ASSIGNED TASK: Transcribe the records below word for word, leaving every picture out.

--- --- ---

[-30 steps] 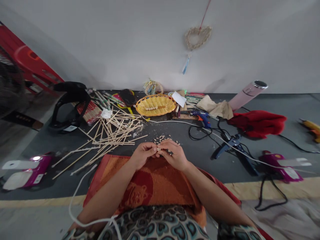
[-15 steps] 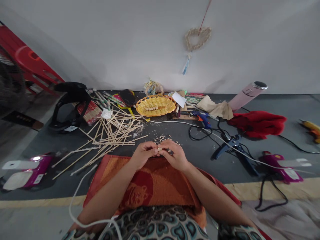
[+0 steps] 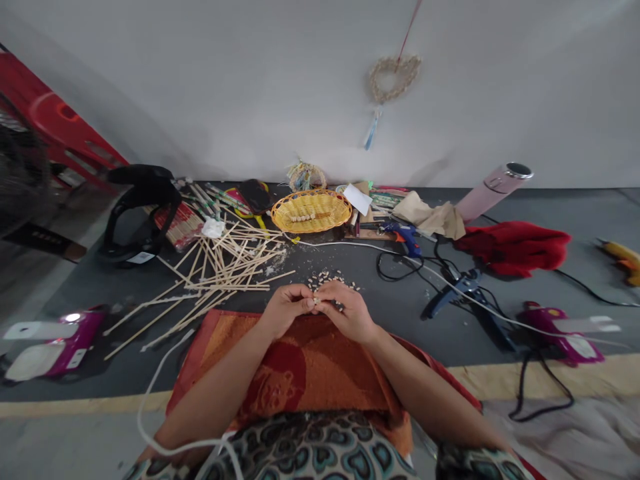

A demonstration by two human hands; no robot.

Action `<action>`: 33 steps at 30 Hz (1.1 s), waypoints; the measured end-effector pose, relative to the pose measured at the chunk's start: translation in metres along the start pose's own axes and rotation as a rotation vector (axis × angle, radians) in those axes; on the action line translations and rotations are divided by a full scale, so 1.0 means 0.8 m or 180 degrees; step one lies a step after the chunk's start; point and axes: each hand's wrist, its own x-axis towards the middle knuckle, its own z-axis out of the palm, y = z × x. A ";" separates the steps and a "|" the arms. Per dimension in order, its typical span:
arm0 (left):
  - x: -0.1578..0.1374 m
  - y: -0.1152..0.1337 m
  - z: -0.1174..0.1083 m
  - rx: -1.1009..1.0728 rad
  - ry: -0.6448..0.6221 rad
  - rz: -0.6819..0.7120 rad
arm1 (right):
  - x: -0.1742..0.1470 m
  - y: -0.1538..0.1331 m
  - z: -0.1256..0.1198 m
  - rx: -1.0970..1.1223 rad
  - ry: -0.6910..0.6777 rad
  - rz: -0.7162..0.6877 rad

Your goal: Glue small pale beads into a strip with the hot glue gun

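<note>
My left hand (image 3: 289,309) and my right hand (image 3: 349,309) meet fingertip to fingertip above the front of the table. Pinched between them are small pale wooden pieces (image 3: 317,301), partly covered by the fingers; how they are joined is too small to tell. Just beyond my fingers, several loose short wooden pieces (image 3: 326,276) lie scattered on the dark tabletop. Below my wrists an orange towel (image 3: 330,373) covers my lap and the table edge.
Long thin sticks (image 3: 235,260) lie in a pile at left. A yellow basket (image 3: 313,227) holds a row of small pieces. At right are a blue glue gun (image 3: 407,239), blue-handled pliers (image 3: 453,293), a red cloth (image 3: 515,247), a pink flask (image 3: 495,193) and a white cable (image 3: 345,244).
Both hands keep pinching the small wooden pieces, with the fingertips shifted very slightly left. More of the loose pieces show beyond the fingers.
</note>
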 end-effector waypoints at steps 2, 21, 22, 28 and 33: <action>0.000 -0.001 -0.001 0.0059 -0.0012 0.0010 | 0.000 0.001 0.001 0.0011 -0.0032 0.0009; 0.001 0.004 -0.004 -0.0087 -0.0137 -0.0217 | 0.000 0.000 -0.007 -0.0210 -0.0040 -0.0011; 0.001 0.004 -0.004 -0.0083 -0.0154 -0.0224 | 0.000 0.001 -0.007 -0.0233 -0.0031 -0.0012; 0.000 0.005 -0.002 -0.0238 -0.0107 -0.0319 | 0.001 0.000 -0.006 -0.0258 0.0017 -0.0082; -0.001 0.004 -0.002 -0.0409 -0.0055 -0.0407 | 0.001 -0.001 -0.003 -0.0181 0.0072 -0.0123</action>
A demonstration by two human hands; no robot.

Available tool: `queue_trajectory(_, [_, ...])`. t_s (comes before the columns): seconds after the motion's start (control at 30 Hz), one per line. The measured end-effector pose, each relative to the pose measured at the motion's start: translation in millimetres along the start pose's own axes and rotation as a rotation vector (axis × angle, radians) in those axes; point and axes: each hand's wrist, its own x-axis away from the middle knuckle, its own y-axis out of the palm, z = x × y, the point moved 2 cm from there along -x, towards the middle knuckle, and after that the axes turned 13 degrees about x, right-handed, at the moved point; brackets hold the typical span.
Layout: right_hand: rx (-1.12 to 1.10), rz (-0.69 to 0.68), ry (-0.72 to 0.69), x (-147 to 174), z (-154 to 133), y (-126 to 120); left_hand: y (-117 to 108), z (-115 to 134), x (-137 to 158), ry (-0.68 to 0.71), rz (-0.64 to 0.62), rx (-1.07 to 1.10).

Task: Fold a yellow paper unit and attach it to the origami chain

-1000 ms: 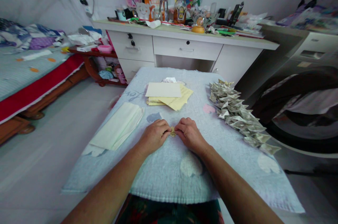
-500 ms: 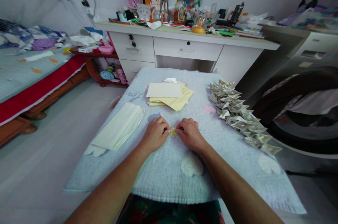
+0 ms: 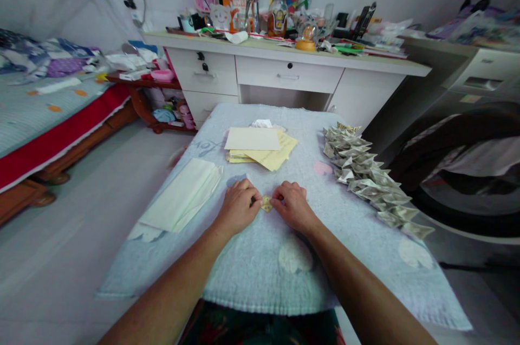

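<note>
Between my two hands, just above or on the cloth-covered table (image 3: pixel 244 274), is a small piece of folded yellowish paper (image 3: pixel 266 203). My left hand (image 3: pixel 240 205) pinches its left edge, fingers curled. The right edge is pinched by my right hand (image 3: pixel 293 205) in the same way. Parts of the paper are hidden behind the fingertips. Beyond the hands lies a stack of yellow paper sheets (image 3: pixel 273 158) with a white card (image 3: pixel 252 138) on top. To the right stands a long row of pointed folded paper pieces (image 3: pixel 365 174).
A folded pale-green paper bundle (image 3: pixel 182 193) lies on the table's left side, with crumpled white tissue (image 3: pixel 262 123) at the back. Behind stands a white desk (image 3: pixel 288 66) crowded with jars and bags. A bed (image 3: pixel 60 117) is at left, a washing machine (image 3: pixel 479 79) at right.
Almost nothing differs. Both hands keep their pinch on the small folded paper, with only a very slight shift of the fingers.
</note>
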Motion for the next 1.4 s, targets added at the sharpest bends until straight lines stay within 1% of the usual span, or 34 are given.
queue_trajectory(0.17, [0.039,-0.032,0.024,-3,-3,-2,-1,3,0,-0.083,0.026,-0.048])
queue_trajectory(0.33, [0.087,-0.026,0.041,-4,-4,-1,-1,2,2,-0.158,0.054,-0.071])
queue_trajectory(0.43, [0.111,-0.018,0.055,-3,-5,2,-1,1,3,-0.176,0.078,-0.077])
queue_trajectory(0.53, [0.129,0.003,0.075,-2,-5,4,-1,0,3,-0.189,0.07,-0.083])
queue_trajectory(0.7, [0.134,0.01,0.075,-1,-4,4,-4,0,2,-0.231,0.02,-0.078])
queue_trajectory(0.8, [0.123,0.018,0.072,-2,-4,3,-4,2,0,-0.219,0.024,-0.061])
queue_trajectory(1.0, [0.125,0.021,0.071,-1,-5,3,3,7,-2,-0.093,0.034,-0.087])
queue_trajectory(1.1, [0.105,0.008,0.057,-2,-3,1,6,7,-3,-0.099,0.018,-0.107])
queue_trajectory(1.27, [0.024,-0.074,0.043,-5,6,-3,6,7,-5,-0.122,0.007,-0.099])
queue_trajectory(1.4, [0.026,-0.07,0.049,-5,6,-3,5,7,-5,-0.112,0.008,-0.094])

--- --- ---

SOLUTION FOR THIS EXERCISE:
[-30 steps] 
[-15 steps] 
[+0 steps] 

A demonstration by two human hands; no robot.

Action `<action>`: 33 steps at 30 Hz (1.1 s), waypoints; the measured end-effector pose, relative to the pose measured at the chunk's start: translation in metres along the start pose's own axes and rotation as a rotation vector (axis × angle, radians) in those axes; on the action line translations and rotations are divided by a full scale, so 1.0 means 0.8 m or 180 degrees; step one lies a step after the chunk's start; point and axes: each hand's wrist, its own x-axis towards the middle knuckle, its own z-axis out of the palm, y = z × x. A ";" separates the steps and a "|" the arms. Per dimension in order, its typical span:
arm0 (left):
  - x: -0.1578..0.1374 m
  - y: -0.1152..0.1337 m
  - z: -0.1174..0.1083 m
  - rx: -1.1009..1.0728 rad
  - ry: -0.6448..0.6221 rad
  - rz: -0.6819..0.7120 rad
arm1 (right):
  - x: -0.1742..0.1470 m
  - y: -0.1538..0.1331 m
  - z: -0.1256..0.1198 m
  - rx: -1.0970..1.1223 rad
  - ry: -0.6910..0.6777 rad
  - rz: -0.7162..0.6877 rad

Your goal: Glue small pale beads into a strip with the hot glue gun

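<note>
My left hand (image 3: 289,309) and my right hand (image 3: 349,309) meet fingertip to fingertip above the front of the table. Pinched between them are small pale wooden pieces (image 3: 317,301), partly covered by the fingers; how they are joined is too small to tell. Just beyond my fingers, several loose short wooden pieces (image 3: 326,276) lie scattered on the dark tabletop. Below my wrists an orange towel (image 3: 330,373) covers my lap and the table edge.
Long thin sticks (image 3: 235,260) lie in a pile at left. A yellow basket (image 3: 313,227) holds a row of small pieces. At right are a blue glue gun (image 3: 407,239), blue-handled pliers (image 3: 453,293), a red cloth (image 3: 515,247), a pink flask (image 3: 495,193) and a white cable (image 3: 345,244).
Both hands keep pinching the small wooden pieces, with the fingertips shifted very slightly left. More of the loose pieces show beyond the fingers.
</note>
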 end-effector waypoints at steps 2, 21, 22, 28 and 33: <action>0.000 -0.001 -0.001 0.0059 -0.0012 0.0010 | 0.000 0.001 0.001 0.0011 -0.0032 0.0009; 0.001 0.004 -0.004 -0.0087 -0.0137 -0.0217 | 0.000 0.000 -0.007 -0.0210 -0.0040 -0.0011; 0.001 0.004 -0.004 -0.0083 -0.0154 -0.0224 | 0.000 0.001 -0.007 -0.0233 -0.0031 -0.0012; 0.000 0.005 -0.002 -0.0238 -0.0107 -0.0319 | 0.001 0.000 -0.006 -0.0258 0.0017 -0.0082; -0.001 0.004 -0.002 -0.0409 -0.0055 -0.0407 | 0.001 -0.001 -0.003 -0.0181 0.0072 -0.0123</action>
A demonstration by two human hands; no robot.

Available tool: `queue_trajectory(_, [_, ...])`. t_s (comes before the columns): seconds after the motion's start (control at 30 Hz), one per line. The measured end-effector pose, each relative to the pose measured at the motion's start: translation in millimetres along the start pose's own axes and rotation as a rotation vector (axis × angle, radians) in those axes; point and axes: each hand's wrist, its own x-axis away from the middle knuckle, its own y-axis out of the palm, z = x × y, the point moved 2 cm from there along -x, towards the middle knuckle, and after that the axes turned 13 degrees about x, right-handed, at the moved point; brackets hold the typical span.
Layout: right_hand: rx (-1.12 to 1.10), rz (-0.69 to 0.68), ry (-0.72 to 0.69), x (-147 to 174), z (-154 to 133), y (-126 to 120); left_hand: y (-117 to 108), z (-115 to 134), x (-137 to 158), ry (-0.68 to 0.71), rz (-0.64 to 0.62), rx (-1.07 to 1.10).

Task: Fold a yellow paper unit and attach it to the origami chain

-1000 ms: 
-500 ms: 
+0 ms: 

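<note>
Between my two hands, just above or on the cloth-covered table (image 3: pixel 244 274), is a small piece of folded yellowish paper (image 3: pixel 266 203). My left hand (image 3: pixel 240 205) pinches its left edge, fingers curled. The right edge is pinched by my right hand (image 3: pixel 293 205) in the same way. Parts of the paper are hidden behind the fingertips. Beyond the hands lies a stack of yellow paper sheets (image 3: pixel 273 158) with a white card (image 3: pixel 252 138) on top. To the right stands a long row of pointed folded paper pieces (image 3: pixel 365 174).
A folded pale-green paper bundle (image 3: pixel 182 193) lies on the table's left side, with crumpled white tissue (image 3: pixel 262 123) at the back. Behind stands a white desk (image 3: pixel 288 66) crowded with jars and bags. A bed (image 3: pixel 60 117) is at left, a washing machine (image 3: pixel 479 79) at right.
Almost nothing differs. Both hands keep their pinch on the small folded paper, with only a very slight shift of the fingers.
</note>
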Motion for the next 1.4 s, targets added at the sharpest bends until straight lines stay within 1% of the usual span, or 34 are given.
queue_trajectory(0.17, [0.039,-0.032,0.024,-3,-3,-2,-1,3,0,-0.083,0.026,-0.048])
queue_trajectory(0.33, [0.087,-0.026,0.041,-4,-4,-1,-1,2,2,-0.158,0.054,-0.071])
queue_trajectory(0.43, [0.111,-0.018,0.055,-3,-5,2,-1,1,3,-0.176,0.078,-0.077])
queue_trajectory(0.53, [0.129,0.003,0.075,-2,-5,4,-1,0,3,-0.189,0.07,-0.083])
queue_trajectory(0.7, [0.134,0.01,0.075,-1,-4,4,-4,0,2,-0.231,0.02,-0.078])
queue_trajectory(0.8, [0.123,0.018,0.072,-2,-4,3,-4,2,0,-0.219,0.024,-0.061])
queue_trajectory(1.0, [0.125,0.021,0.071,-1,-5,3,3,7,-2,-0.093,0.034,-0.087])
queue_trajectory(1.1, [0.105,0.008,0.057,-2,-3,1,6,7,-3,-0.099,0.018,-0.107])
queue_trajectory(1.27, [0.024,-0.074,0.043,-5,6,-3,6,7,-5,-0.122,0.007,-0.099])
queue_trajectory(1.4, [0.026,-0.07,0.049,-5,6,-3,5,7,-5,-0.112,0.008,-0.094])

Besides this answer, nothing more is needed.